Bill de Blasio and the Combinatio Nova
As some might look to Mayor de Blasio for his progressive politics, we can all surely look to him and his family as that model of a future engagement with regard to socio-ethnic politics and, more important, with regard to what we might consider a truly transgressive ethnic combinatio nova — namely, a new family paradigm that transcends not only national origin but indeed, in this case, race. Bill de Blasio himself is a child of mixed raciality, if indeed we consider Italians as part of a non-white category that is olive based, as the poet Rose Romano and others have steadfastly contended.
With his family of Chirlane, Dante, and Chiara, de Blasio has taken the combinatio nova one step further in the melding of olive with black, offering up to society what portends at this juncture to be one of the newer forms of the American family of the future, one that is truly a rainbow reflection of U.S. society. But I would like to think that the de Blasios who inhabit Gracie Mansion constitute a model in other ways and for other people. In other ways, in so far as they demonstrate that the so-called power positions of a place like New York City can indeed be held not only by the white or the black, but indeed even by those of the combinatio nova.
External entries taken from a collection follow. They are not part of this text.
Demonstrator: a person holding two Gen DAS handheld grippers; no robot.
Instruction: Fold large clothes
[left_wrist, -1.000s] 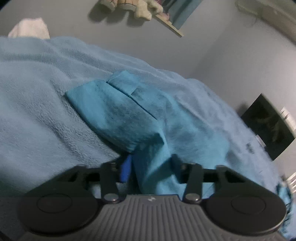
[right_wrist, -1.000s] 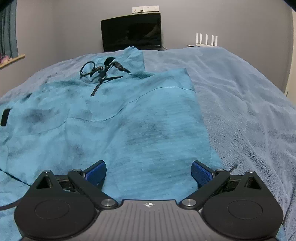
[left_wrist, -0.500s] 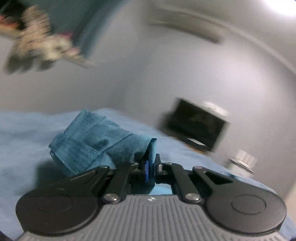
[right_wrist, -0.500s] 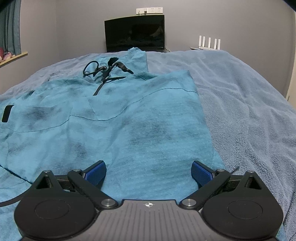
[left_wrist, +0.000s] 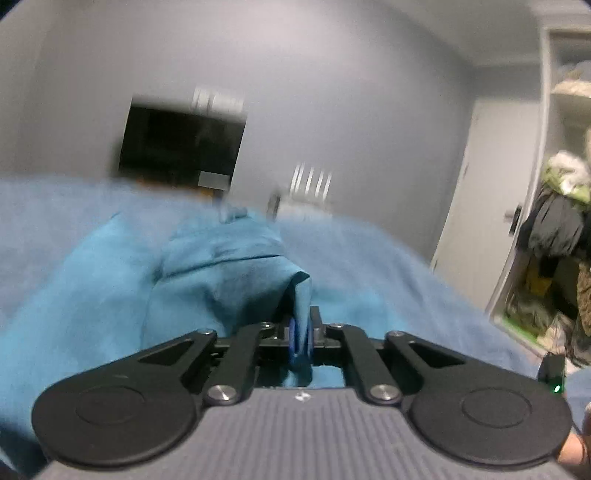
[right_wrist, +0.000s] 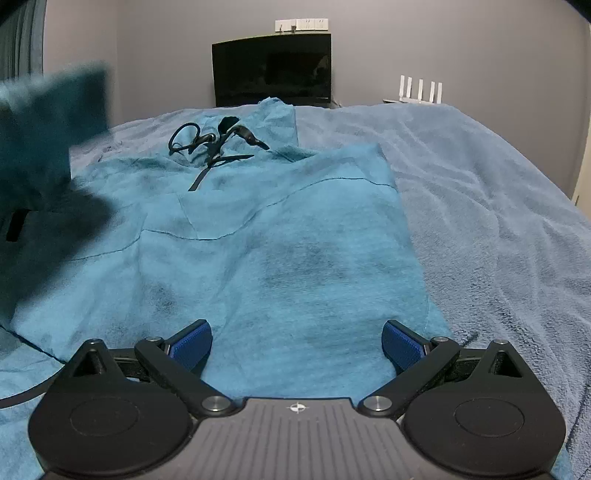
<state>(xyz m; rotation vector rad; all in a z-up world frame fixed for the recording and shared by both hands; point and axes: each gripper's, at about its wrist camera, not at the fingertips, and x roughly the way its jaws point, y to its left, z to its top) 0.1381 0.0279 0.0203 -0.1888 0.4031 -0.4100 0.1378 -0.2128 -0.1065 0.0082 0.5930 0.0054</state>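
both grippers are mine. left gripper (left_wrist: 301, 338) has its blue pads pressed together on a fold of the teal hoodie (right_wrist: 280, 236), and the pinched cloth stands up in a peak just ahead of the pads, with more of it draped back and to the left over the blue blanket (right_wrist: 491, 206). that view is blurred, so the far edge of the lifted cloth is hard to read. right gripper (right_wrist: 295, 345) is spread wide, its two blue pads (right_wrist: 402, 347) well apart and holding nothing, low over the hoodie's lower front. the hoodie lies flat on the blanket ahead of me, hood end far from me, black drawstrings (right_wrist: 210, 142) tangled at the neck. a dark, blurred flap of teal cloth (right_wrist: 51, 125) hangs raised at the left edge of my right view, casting a shadow on the hoodie's left side. beyond the bed, a black screen (right_wrist: 271, 74) stands against the grey wall, and a white router (right_wrist: 419, 90) with upright antennas sits to its right. in my left view a pale door (left_wrist: 480, 206) and cluttered shelves (left_wrist: 561, 221) show at the right.
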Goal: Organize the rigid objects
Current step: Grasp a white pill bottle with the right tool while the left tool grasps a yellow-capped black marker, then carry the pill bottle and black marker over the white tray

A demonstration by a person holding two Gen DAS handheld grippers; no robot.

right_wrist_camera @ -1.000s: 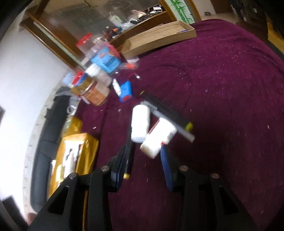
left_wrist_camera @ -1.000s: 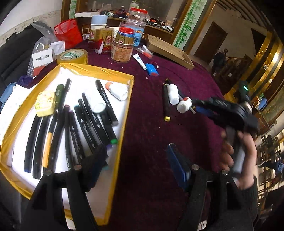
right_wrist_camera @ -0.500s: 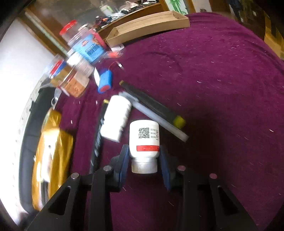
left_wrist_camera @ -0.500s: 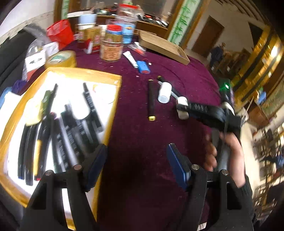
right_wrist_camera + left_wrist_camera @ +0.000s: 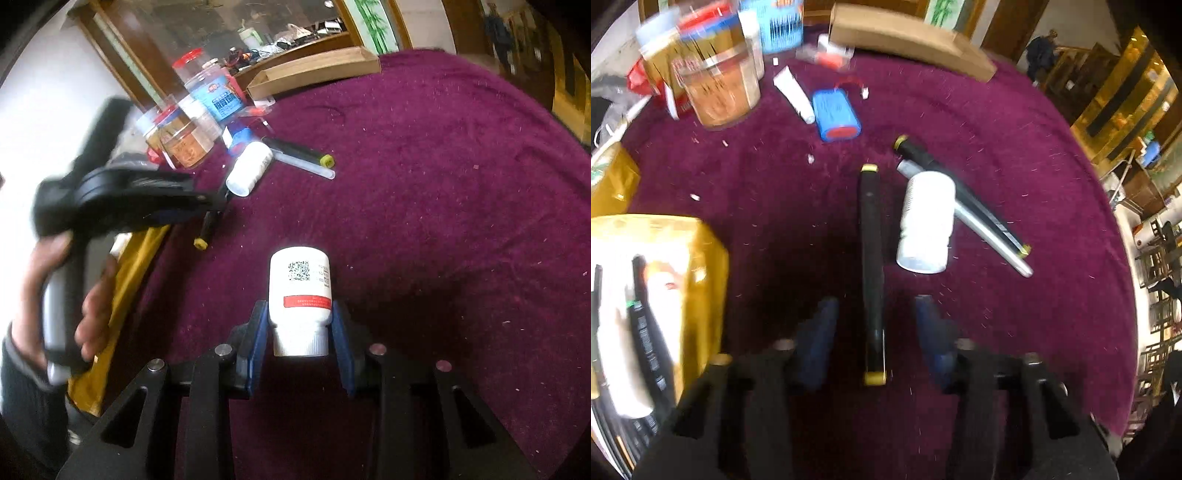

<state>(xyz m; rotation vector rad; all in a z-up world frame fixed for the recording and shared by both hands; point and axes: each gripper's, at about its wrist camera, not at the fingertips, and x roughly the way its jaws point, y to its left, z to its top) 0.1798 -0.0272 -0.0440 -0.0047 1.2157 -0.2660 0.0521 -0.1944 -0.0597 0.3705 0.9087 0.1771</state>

For other people, precisely because of de Blasio’s Italian heritage: during his current trip to Italy, the de Blasios met with former Minister of Integration, Cécile Kyenge, and her family, she the first African-Italian to hold a cabinet position, who is married to a “native” Italian.
Thus, together with Minister Kyenge and her family, Mayor de Blasio and his family can also be a model for those in Italy who continue to look to the U.S.; for in spite of what some Italians and Italian Americans may think, Italy is no longer the monochromatic country they believe it to be. With its new immigration of the past three decades for sure, Italy is, at this juncture, more than ripe for its own wave of a combinatio nova.